Both Rukmani and Kenny were informed about their status as citizens of colonized and colonized countries. However, even though his mindset was in favor of the Rukmani family, Kenny’s constant efforts alienated him from his wife and children, and he left them in the UK. Although Rukhmani is often unable to protect her family, her tendency to accept allows her to gain inner peace and deep peace from her husband and children. Although the novel does not clearly endorse the views of these two characters, it is equally important that Rukmani’s mindset allows her to live a very difficult life, and as an old woman, with satisfaction rather than Pain to review it. Although ‘One Hundred Years of Solitude’ represents a large number of characters and many communities, loneliness is a characteristic that marks each character in their own way. The males of the Buendía family (especially those called Aureliano) have been repeatedly described as lonely in nature. Although the Aurelians are characterized by solitude, the characters described by Jose Arcadio have also noticed their loneliness, especially when they are with others. Although loneliness is portrayed as a destiny-determined feature, Marquez believes that more lonely characters suffer from the negative influence of the community, forcing its members to do what is expected of them, rather than making them follow their passions more honestly.

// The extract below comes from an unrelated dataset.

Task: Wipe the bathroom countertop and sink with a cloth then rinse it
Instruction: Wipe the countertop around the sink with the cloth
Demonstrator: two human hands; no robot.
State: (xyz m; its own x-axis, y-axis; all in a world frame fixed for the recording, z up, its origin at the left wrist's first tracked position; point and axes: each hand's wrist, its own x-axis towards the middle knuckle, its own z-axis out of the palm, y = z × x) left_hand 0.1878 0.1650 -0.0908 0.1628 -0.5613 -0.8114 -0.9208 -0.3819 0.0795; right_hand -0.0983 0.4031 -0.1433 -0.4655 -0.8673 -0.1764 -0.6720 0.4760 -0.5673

The patriarch of the family, Jose Arcadio Buendía, may be the truest example of this imposing sense of community loneliness, because his natural quirks made him an outcast in the community. For example, out of curiosity and natural ambition, he tried to innovate new ways to use the technology Melchiades brought to the city, but the community thought he was crazy about these searches, and they condemned him for spending the rest of his life alone. Tied to a tree in the yard. When Jose Arcadio Buende began to speak nonsense, the citizens discovered that this further demonstrated his madness, but a priest came to visit him and revealed that the man spoke Latin. This shows that Jose Arcadio Buenda is not a madman, but a misunderstood path. When Jose Arcadio Buende (Jose Arcadio Buendía) was invited to return home at the end of his life, he preferred to return to the tree and be in the bustling house with his family.

The solitary position is more comfortable for him now. In this way, the community forced the first male in the family to live alone until he insisted on maintaining his loneliness, which set a precedent for the arrival of all males. Although the loneliness of Jose Arcadio Buende seems imposed by the community, the loneliness of other characters seems to be part of his nature. For example, Colonel Aureliano Buende was a lonely person from the beginning, and he was ‘taciturn’ even before he was born. This is appropriate because he was the first baby born in the remote town of Macondo. Despite being a lonely person, Colonel Aureliano Buendia still has a sense of community: he has been fighting for Macondo all his life, but it is in these circumstances that his community abandoned him. Through his various political evolutions, different political parties (that is, communal forms) began to reject him, even violently resist him, and eventually exile him; Despite its historical political and military importance, most of the people of Macondo have forgotten it. Jose Arcadio II, great-grandson of Jose Arcadio Buenda, was also isolated by the knowledge he possessed. When he took the initiative to lead the attack on the Banana Company, he was the only survivor of the battle, and it was amazing when he tried to share what happened during the attack. Although Jose Arcadio II tried to get rid of the loneliness of his predecessor by building a community of workers who fight for their rights, after the massacre (and its public denial), he was forced to leave the town because he could not participate in the consensus. that the massacre did not happen.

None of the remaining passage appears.